Give back only the lines in the records below from the one with "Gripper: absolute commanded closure" to the one with "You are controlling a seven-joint", both inclusive, word for word.
···
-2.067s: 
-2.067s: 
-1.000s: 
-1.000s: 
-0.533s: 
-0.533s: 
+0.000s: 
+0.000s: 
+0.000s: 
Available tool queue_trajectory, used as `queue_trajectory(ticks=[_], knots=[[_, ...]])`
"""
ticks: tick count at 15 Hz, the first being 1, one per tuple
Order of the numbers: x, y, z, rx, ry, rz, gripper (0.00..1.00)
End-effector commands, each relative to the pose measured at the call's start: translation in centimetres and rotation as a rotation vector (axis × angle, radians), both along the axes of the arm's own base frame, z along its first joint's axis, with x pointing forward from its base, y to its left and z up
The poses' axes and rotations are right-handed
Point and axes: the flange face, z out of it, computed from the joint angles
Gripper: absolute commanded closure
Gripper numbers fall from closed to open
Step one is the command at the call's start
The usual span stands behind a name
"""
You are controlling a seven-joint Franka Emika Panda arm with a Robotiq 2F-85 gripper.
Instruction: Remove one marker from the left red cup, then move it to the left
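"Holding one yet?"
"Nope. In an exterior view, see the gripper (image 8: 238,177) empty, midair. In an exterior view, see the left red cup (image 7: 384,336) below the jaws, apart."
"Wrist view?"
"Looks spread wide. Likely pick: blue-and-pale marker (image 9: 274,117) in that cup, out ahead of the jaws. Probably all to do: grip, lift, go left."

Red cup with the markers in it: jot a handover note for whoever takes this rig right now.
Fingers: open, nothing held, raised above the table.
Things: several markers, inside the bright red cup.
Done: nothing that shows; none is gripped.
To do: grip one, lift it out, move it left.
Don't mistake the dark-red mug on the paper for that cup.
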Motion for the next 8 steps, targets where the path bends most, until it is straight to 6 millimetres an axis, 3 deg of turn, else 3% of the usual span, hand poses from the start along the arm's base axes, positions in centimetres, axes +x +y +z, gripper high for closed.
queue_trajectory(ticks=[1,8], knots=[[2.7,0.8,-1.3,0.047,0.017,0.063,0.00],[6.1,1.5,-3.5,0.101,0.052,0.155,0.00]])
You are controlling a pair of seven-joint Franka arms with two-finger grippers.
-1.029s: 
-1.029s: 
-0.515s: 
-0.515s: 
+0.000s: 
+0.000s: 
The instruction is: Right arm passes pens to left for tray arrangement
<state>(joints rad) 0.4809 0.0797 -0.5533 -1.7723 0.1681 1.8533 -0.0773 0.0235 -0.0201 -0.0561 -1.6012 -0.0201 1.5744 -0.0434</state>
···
### PROBLEM SOLUTION
Gripper: absolute commanded closure
Gripper numbers fall from closed to open
Step one is the command at the call's start
The usual span stands behind a name
"""
You are controlling a seven-joint Franka Emika Panda arm with a Robotiq 2F-85 gripper.

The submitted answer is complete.